Monday, August 16, 2010
I just got back from two triathlons in two days in Luray, Virginia. Let me elaborate: Two wonderful, challenging and highly recommended races in two thoroughly enjoyable days. Ron wasn't there, but of course, he was.
Saturday was the international-distance race (1500-meter swim, 40K bike, 10K run). I was 70th overall, out of somewhere in the mid-700s, and 12th in my age group. Not too bad, really -- this was a tough course and a really popular race for DC-area triathletes. And DC is a most fertile ground for very good athletes. And my part of the race came down to not two, but three of us fending off -- and being -- Ron-style finish line surgers. And all of us were in the same damn age group. I passed one guy with about a tenth of a mile to go. He was having none of that, but hung on my shoulder while I tried to wear him down until he had no real kick left. While we were doing that, some other guy comes out of nowhere and turns it into a finale a trois of sorts.
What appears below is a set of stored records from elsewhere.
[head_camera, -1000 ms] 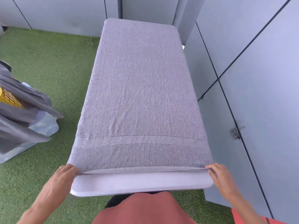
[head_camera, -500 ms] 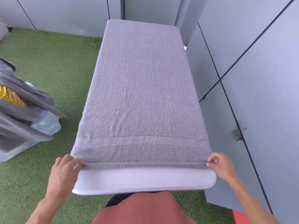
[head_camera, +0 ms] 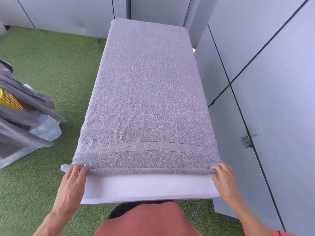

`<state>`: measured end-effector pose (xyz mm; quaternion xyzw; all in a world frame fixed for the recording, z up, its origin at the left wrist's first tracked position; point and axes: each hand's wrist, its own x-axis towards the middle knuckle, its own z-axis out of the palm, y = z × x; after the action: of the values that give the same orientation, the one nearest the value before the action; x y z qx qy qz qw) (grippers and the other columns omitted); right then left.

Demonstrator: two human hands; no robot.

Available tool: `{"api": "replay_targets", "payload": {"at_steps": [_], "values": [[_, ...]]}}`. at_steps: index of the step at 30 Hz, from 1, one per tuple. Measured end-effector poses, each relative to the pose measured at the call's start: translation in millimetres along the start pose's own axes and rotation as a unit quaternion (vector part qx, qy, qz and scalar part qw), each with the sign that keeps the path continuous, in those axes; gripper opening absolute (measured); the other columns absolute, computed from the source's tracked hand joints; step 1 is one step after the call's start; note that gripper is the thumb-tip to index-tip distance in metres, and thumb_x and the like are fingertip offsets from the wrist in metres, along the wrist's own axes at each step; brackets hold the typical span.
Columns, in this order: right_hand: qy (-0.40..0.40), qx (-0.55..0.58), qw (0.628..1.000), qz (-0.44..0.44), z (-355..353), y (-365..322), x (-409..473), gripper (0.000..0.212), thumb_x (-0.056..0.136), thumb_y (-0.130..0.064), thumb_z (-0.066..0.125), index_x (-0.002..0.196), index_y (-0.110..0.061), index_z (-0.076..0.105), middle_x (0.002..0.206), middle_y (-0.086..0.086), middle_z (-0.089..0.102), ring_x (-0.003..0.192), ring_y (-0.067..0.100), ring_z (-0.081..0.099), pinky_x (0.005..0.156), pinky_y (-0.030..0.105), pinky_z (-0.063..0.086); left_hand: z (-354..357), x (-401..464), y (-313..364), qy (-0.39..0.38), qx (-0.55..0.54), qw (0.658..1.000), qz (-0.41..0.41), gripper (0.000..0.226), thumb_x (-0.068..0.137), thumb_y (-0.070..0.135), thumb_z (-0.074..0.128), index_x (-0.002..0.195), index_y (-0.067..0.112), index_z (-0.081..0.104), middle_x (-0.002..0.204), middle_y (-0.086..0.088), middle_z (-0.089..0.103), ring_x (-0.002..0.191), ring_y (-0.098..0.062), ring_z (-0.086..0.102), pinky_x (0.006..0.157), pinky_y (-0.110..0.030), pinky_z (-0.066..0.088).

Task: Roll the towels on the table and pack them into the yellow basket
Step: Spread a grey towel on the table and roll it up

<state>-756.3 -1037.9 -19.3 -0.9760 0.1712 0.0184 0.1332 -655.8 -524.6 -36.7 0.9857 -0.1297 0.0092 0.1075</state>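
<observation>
The towel (head_camera: 150,92) lies flat along the table (head_camera: 146,188), covering it to the far end. Only a bare strip of tabletop shows at the edge nearest you. The near hem is turned over into a first thin roll, running from corner to corner.

Your left hand (head_camera: 72,183) grips the roll at its left end, fingers curled over it. Your right hand (head_camera: 223,179) grips the right end the same way, thumb tucked under. A small tab of cloth sticks out past your left fingers, beyond the table's side.

Judgement on the step in hand: the roll has only begun.
- Keep both ends level, or it will likely cone.
- Tuck in the stray left corner before the next turn.
- Keep the core tight; a slack start tends to give a loose bundle.
- Press the middle down as you go, since neither hand is there.

Containers: the basket (head_camera: 9,99) stands on the grass to your left, well apart from the table. Only a patch of yellow lattice shows. Grey cloths (head_camera: 22,116) drape over it, and its contents cannot be seen. A pale bin (head_camera: 44,130) sits under those cloths, its inside also hidden.
</observation>
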Motion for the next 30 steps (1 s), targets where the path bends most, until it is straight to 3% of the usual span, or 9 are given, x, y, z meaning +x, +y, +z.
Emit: {"api": "replay_targets", "payload": {"at_steps": [4,8,12,16,18,20,23,26,30], "values": [[-0.024,-0.015,1.0,-0.007,-2.7,7.3,-2.9,0.024,0.08,0.009,0.066,0.097,-0.007,0.07,0.097,0.004,0.066,0.096,0.027,0.057,0.087,0.032,0.041,-5.0,2.1,-10.8,-0.03,-0.048,0.998,0.0,0.031,0.079,-0.014,0.06,0.099,0.009,0.058,0.097,-0.004,0.059,0.089,-0.025,0.052,0.077,-0.038,0.046],[-0.166,0.029,0.985,0.028,-25.7,15.8,11.6,0.021,0.088,0.001,0.059,0.099,-0.012,0.071,0.093,-0.002,0.067,0.091,0.018,0.06,0.078,0.026,0.042,-21.5,24.2,-26.0,-0.148,-0.118,0.98,-0.058,0.015,0.09,0.005,0.06,0.096,0.018,0.065,0.091,0.004,0.064,0.086,-0.02,0.059,0.068,-0.03,0.042],[-0.248,0.101,0.958,0.099,-44.3,10.5,44.8,0.018,0.08,-0.004,0.072,0.078,-0.021,0.068,0.074,0.001,0.069,0.07,0.014,0.062,0.062,0.018,0.043,-33.4,54.4,-28.6,-0.199,-0.215,0.949,-0.114,0.025,0.08,0.008,0.074,0.088,0.028,0.061,0.092,0.003,0.061,0.081,-0.013,0.061,0.067,-0.027,0.046],[-0.164,0.14,0.967,0.134,-39.1,7.4,47.9,0.023,0.072,-0.003,0.079,0.07,-0.02,0.064,0.069,0.002,0.065,0.066,0.019,0.06,0.063,0.029,0.046,-36.9,59.1,-25.6,-0.162,-0.237,0.945,-0.159,0.027,0.072,0.006,0.081,0.072,0.029,0.067,0.083,-0.003,0.057,0.075,-0.019,0.057,0.064,-0.024,0.041],[-0.075,0.106,0.985,0.115,-32.1,6.1,37.3,0.027,0.072,-0.002,0.079,0.066,-0.022,0.061,0.071,0.001,0.06,0.067,0.018,0.057,0.062,0.03,0.042,-37.2,49.4,-20.0,-0.101,-0.168,0.969,-0.152,0.016,0.075,0.012,0.079,0.075,0.026,0.072,0.081,0.001,0.051,0.08,-0.02,0.047,0.066,-0.032,0.04],[-0.027,0.084,0.992,0.086,-20.7,-0.4,19.8,0.024,0.078,0.0,0.073,0.071,-0.02,0.06,0.073,-0.001,0.057,0.069,0.019,0.055,0.066,0.033,0.042,-32.0,34.8,-10.2,-0.051,-0.075,0.99,-0.107,0.012,0.077,0.009,0.076,0.083,0.02,0.073,0.08,0.003,0.047,0.083,-0.022,0.044,0.055,-0.036,0.045],[0.011,0.059,0.997,0.054,-4.3,-8.9,-7.1,0.015,0.085,-0.002,0.065,0.093,-0.015,0.065,0.091,0.0,0.057,0.088,0.027,0.057,0.083,0.04,0.044,-14.7,12.7,3.9,-0.031,-0.025,0.999,-0.035,0.03,0.07,-0.011,0.073,0.095,0.004,0.066,0.09,-0.006,0.05,0.082,-0.028,0.049,0.049,-0.041,0.051],[0.002,0.024,0.999,0.046,1.2,-7.8,-19.9,0.034,0.082,-0.009,0.071,0.115,-0.01,0.062,0.109,0.003,0.052,0.112,0.025,0.045,0.099,0.038,0.038,-1.8,-2.7,7.6,-0.024,-0.02,0.999,-0.028,0.057,0.064,-0.019,0.072,0.117,-0.001,0.058,0.108,-0.014,0.048,0.094,-0.033,0.048,0.058,-0.044,0.058],[0.013,0.005,0.999,0.042,2.0,-7.4,-11.3,0.032,0.08,-0.006,0.072,0.111,-0.006,0.063,0.112,0.006,0.051,0.114,0.025,0.043,0.101,0.036,0.036,0.2,1.3,3.3,-0.018,-0.032,0.999,-0.038,0.061,0.063,-0.024,0.068,0.118,0.0,0.057,0.115,-0.019,0.047,0.1,-0.039,0.047,0.057,-0.048,0.056]]}}
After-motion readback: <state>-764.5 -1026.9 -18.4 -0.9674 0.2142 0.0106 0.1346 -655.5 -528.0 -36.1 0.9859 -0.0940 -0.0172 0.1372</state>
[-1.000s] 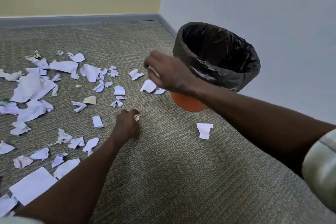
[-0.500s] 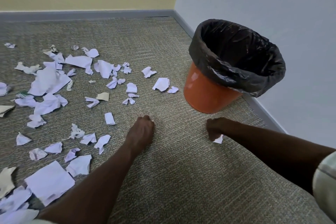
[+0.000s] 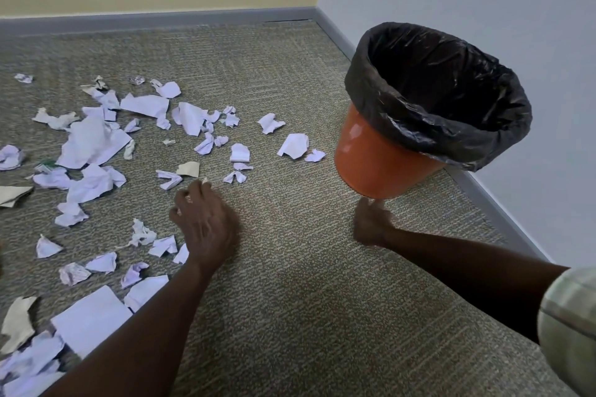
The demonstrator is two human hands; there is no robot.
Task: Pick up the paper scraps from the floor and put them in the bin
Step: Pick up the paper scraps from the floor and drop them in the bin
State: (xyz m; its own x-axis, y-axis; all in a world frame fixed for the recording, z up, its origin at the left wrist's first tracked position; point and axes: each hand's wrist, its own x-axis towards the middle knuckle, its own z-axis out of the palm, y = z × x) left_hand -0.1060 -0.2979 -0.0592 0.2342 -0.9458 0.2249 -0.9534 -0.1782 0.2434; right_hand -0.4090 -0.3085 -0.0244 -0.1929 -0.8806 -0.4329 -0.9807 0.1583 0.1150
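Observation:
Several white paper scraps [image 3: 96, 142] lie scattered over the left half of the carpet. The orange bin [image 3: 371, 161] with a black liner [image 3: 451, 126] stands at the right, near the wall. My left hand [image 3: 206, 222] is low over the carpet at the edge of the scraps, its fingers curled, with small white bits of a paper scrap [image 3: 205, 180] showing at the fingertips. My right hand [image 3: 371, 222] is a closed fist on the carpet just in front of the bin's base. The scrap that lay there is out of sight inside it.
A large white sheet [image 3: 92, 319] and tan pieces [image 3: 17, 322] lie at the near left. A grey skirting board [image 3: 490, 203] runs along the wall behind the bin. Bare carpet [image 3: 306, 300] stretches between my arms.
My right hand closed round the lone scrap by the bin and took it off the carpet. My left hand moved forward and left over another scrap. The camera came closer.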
The results showed our times as 2:37:25, 2:37:26 and 2:37:27, but it was a photo finish. The results show me in the middle. I comforted myself with, well, at least I'm doing the double, but the guy who won the photo finish Saturday not only raced the sprint with me on Sunday but won our age group in that one. But I at least made the podium, coming in third a minute and a half later, finishing the 750M/17mi/5K in 1:32:25. Cool.
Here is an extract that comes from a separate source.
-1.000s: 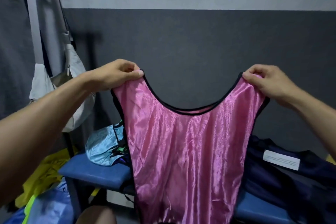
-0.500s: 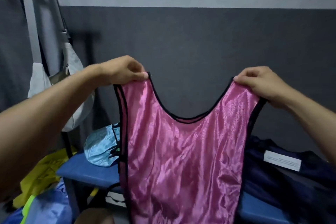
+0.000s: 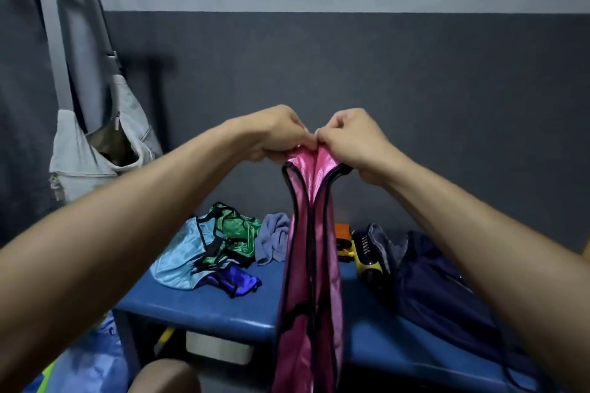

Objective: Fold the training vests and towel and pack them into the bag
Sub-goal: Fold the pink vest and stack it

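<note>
A shiny pink training vest point(image 3: 311, 265) with black trim hangs folded lengthwise in front of me. My left hand point(image 3: 271, 134) pinches one shoulder strap and my right hand point(image 3: 351, 140) pinches the other, and the two hands touch at the top. On the blue bench point(image 3: 223, 306) behind lie a light blue vest point(image 3: 178, 262), a green vest point(image 3: 236, 233) and a dark blue vest point(image 3: 233, 281) in a loose pile. A crumpled lilac towel point(image 3: 273, 239) sits beside them. A dark navy bag point(image 3: 447, 290) lies on the bench at the right.
A grey shoulder bag point(image 3: 95, 156) hangs on the wall at the left. An orange thing point(image 3: 343, 230) and a yellow-and-black object point(image 3: 367, 255) sit between the towel and the navy bag. Blue and yellow fabric point(image 3: 79, 364) lies on the floor at lower left.
My hands have come together, bringing the two shoulder straps side by side. The pink vest went from spread wide to folded in half lengthwise, uncovering the pile on the bench.
</note>
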`<control>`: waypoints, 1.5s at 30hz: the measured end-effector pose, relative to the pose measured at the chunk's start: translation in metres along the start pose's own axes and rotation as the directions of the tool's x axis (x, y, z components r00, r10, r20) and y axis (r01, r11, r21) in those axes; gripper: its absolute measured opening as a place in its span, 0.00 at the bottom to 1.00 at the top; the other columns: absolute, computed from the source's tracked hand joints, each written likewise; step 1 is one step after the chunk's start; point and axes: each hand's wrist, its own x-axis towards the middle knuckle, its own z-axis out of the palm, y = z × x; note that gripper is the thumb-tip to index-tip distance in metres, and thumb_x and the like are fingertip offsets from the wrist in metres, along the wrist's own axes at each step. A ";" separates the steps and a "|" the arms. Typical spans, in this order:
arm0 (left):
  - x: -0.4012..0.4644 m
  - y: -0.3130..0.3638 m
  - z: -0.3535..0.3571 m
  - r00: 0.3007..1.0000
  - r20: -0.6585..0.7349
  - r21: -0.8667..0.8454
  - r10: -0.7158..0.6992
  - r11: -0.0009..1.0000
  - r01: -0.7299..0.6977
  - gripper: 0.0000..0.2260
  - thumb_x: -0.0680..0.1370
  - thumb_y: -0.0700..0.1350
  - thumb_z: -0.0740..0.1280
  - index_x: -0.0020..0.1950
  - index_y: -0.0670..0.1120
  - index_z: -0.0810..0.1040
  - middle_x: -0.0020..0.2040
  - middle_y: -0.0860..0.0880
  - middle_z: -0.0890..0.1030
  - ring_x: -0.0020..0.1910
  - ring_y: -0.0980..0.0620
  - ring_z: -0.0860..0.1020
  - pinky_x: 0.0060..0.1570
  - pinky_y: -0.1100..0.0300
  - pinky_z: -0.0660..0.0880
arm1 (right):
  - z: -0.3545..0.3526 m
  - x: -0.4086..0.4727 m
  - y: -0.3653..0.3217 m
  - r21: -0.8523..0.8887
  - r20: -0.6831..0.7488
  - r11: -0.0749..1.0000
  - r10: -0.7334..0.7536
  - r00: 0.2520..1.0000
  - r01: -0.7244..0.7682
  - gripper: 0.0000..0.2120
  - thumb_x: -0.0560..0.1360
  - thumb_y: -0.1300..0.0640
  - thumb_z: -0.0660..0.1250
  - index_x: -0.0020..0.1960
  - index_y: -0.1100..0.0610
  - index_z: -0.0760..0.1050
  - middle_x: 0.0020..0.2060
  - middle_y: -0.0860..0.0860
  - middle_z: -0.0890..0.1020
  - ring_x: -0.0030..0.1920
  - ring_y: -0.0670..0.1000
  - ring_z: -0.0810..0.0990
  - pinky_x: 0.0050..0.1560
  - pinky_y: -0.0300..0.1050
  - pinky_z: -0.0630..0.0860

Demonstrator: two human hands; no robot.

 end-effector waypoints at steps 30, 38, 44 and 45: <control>0.002 -0.013 0.012 0.995 0.064 -0.580 -0.082 0.808 0.104 0.11 0.80 0.31 0.65 0.59 0.42 0.79 0.34 0.45 0.84 0.31 0.51 0.83 0.36 0.58 0.84 | -0.021 -0.010 0.006 -0.044 0.243 0.985 -0.150 0.958 0.166 0.20 0.77 0.52 0.72 0.69 0.51 0.78 0.38 0.47 0.86 0.40 0.43 0.84 0.46 0.49 0.85; -0.001 -0.019 0.016 0.997 0.057 -0.662 -0.056 0.745 0.080 0.12 0.81 0.33 0.64 0.63 0.33 0.78 0.52 0.36 0.84 0.37 0.49 0.85 0.39 0.61 0.83 | -0.018 -0.020 0.006 -0.365 0.268 0.783 -0.431 0.862 0.504 0.24 0.77 0.56 0.71 0.72 0.48 0.73 0.50 0.42 0.83 0.52 0.48 0.78 0.55 0.41 0.71; -0.009 -0.035 -0.003 0.988 0.091 -0.329 0.127 0.940 -0.091 0.20 0.79 0.40 0.71 0.71 0.48 0.74 0.48 0.47 0.82 0.47 0.49 0.83 0.41 0.55 0.81 | -0.039 -0.014 0.006 -0.235 0.338 0.830 -0.418 0.843 0.506 0.23 0.76 0.65 0.66 0.67 0.48 0.78 0.38 0.48 0.84 0.37 0.44 0.77 0.40 0.36 0.71; -0.009 -0.038 -0.008 0.981 0.074 -0.238 0.178 0.959 -0.156 0.23 0.78 0.43 0.74 0.73 0.50 0.73 0.50 0.50 0.81 0.48 0.51 0.80 0.44 0.55 0.80 | -0.045 -0.012 0.005 -0.211 0.357 0.834 -0.419 0.835 0.509 0.22 0.76 0.66 0.65 0.66 0.48 0.78 0.38 0.50 0.83 0.37 0.47 0.77 0.42 0.41 0.73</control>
It was a great race, well worth the trip. The course was tough. The swim was beautiful, in a reservoir nestled between mountains. No neoprene training wheels to keep me horizontal, though -- water temp was 84. The bike course was described as "rolling," which on race sites tells you about as much as "medium spicy" does at a Thai restaurant. It could be anything, and this "rolling" course rolled a lot. It had a few climbs steep enough to put me not only in the small chainring but in my lowest cogs as well, and corresponding 45-50 mph downhills, always an attention-getter when you start in a late wave and get to weave your way through a wide range of bike handlers. The speed is an estimate. I don't race with a speedometer, specifically because of courses like this one that was a lot of false flats and headwinds that make you look at your numbers and push too hard ("I should be going faster than this!") and subsequently die on the run -- which this run was more than happy to encourage on its own. The run didn't have any flats at all. It was an out-and-back 5K route that featured a nice (I'm guessing) 10% climb just past the turnaround. So times for this course weren't fast -- which is in a lot of ways a sign of a good race, right?
Lots of fun. Here's the results, if you like:
Next up: I'm racing the Chicago Triathlon with something like 9,000 of my closest friends on Aug. 29. The plan was to enjoy a bit of a smackdown with my friend and Trizophrenia forewordist Peter Sagal, but that won't be happening this year. Check out his blog and get the details, but let's just say I wasn't the only one to have a bad week and fall behind on the blog schedule. He was riding his bike and was hit by a car. He'll be OK, but hardly in racing form by Chicago Tri weekend.